WHAT THE TASK ASKS:
Omitting all images, set down every line below exactly as it appears.

THE DATA:
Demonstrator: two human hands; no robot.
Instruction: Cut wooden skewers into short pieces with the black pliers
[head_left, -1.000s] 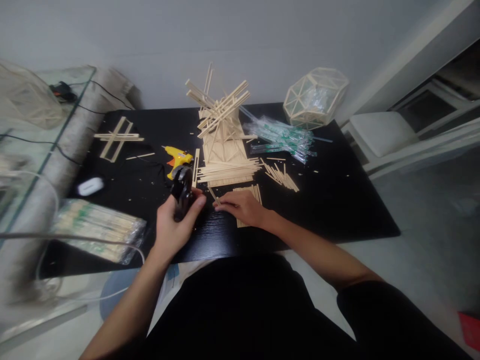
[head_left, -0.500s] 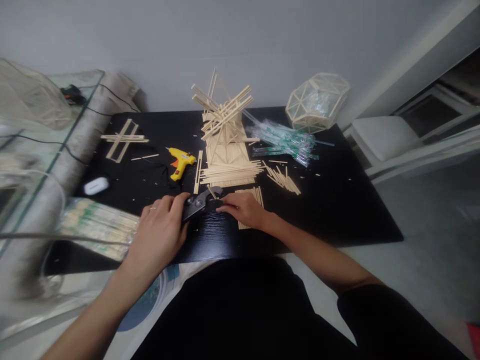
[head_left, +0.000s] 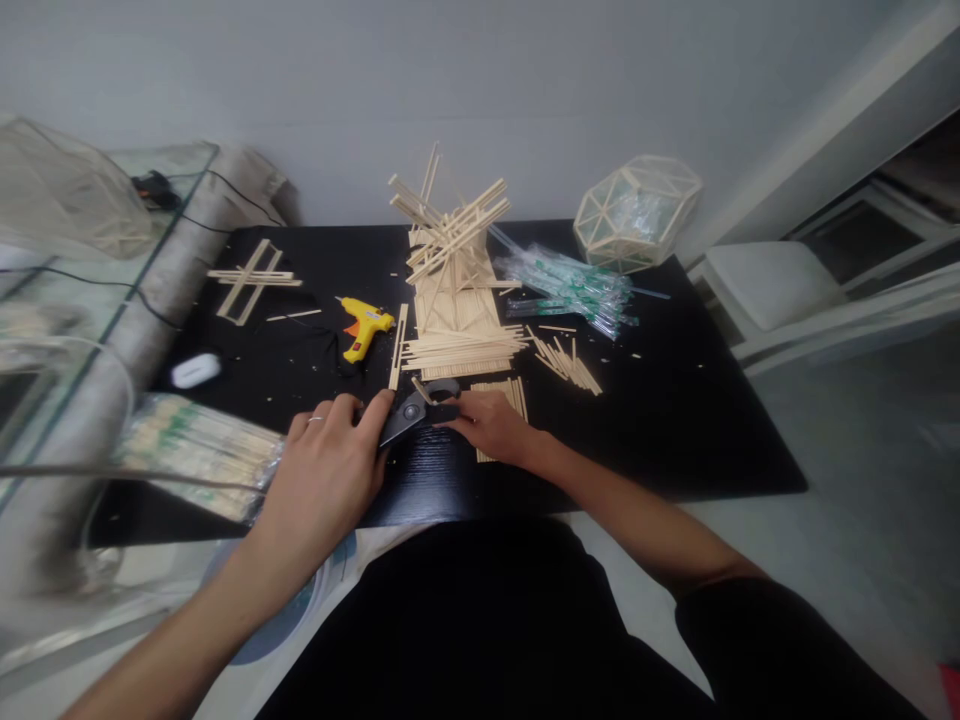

RESULT BELOW:
Demonstrator: two human hands; no robot.
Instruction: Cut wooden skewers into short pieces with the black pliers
[head_left, -1.000s] 
[head_left, -0.500s] 
[head_left, +0.000s] 

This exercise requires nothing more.